Paunch does not manage the lifecycle of containers. For OSP13 and OSP14 the docker service manages the lifecycle of containers via the restart policy set in the paunch config. By manually stopping the containers did you change the restart policy? doing a "docker inspect <container>" should show what state it is in. For OSP15 paunch writes out systemd unit files which manage containers via podman.
I'm sorry my description wasn't good. Issue is: For any reason "docker stop <service>" like memcached happens the subsequent stack update for scale up, minor update or upgrade will not start the container back up. This is because we check in paunch if container exists (docker ps -a) to decide whether we should start it up or not.

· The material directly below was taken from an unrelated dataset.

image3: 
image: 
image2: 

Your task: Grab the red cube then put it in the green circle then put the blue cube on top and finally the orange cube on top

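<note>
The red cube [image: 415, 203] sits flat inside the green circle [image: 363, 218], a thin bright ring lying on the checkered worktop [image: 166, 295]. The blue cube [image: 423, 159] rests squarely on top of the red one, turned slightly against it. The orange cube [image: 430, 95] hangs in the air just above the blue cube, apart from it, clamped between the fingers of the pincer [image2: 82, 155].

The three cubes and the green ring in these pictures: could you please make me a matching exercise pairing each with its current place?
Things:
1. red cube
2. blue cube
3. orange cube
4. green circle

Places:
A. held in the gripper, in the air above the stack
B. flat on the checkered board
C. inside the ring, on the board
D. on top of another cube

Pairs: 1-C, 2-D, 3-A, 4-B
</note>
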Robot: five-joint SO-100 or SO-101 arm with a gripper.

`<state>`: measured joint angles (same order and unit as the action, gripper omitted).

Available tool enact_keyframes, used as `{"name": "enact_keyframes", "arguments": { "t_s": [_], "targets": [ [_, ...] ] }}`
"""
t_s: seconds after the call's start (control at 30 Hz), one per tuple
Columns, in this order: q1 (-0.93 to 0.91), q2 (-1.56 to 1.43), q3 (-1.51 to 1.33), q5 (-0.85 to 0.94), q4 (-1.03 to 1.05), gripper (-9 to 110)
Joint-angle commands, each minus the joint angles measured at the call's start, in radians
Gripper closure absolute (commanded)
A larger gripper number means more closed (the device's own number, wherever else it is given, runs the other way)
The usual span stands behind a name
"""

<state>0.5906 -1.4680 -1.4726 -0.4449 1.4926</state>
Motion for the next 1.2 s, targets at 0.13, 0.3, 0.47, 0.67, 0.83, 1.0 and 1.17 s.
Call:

Just to clarify further, this is not about lifecycle, but about re-asserting the state via Paunch, which doesn't seem to work as we'd expect: 1) Stop container 2) Run paunch, which has the container defined 3) Expecting the container to be present and running (paunch asserting the defined state), but the container is still stopped If in step 1 we'd delete the container instead of stopping it, then step 2 would start the container. It's counter-intuitive that after deleting the container, Paunch re-asserts the state to match what's defined in config files, but after stopping the container it doesn't. In theory this isn't only about updates. The `overcloud deploy` action should ideally put the overcloud into state as defined by t-h-t. So if the user manually stopped some containers, i'd expect them to get started. E.g. Puppet or Ansible would similarly re-assert that services are running. Does starting the containers when they are stopped make sense within Paunch scope? I think addressing it anywhere else would be quite hacky.
Re-assigning to dfg:df to foster the discussion.
Yes, I think paunch should delete stopped containers which are expected to be running, then recreate them. We'll discuss at the triage meeting who will be assigned to this.
There appears to be an upstream bug for querying for containers in the `stopped` state with podman. I have opened an upstream bug about this here: https://github.com/containers/libpod/issues/2526
Steve has shown me an alternative way to query for stopped containers. We are working on getting the new code and tests merged in.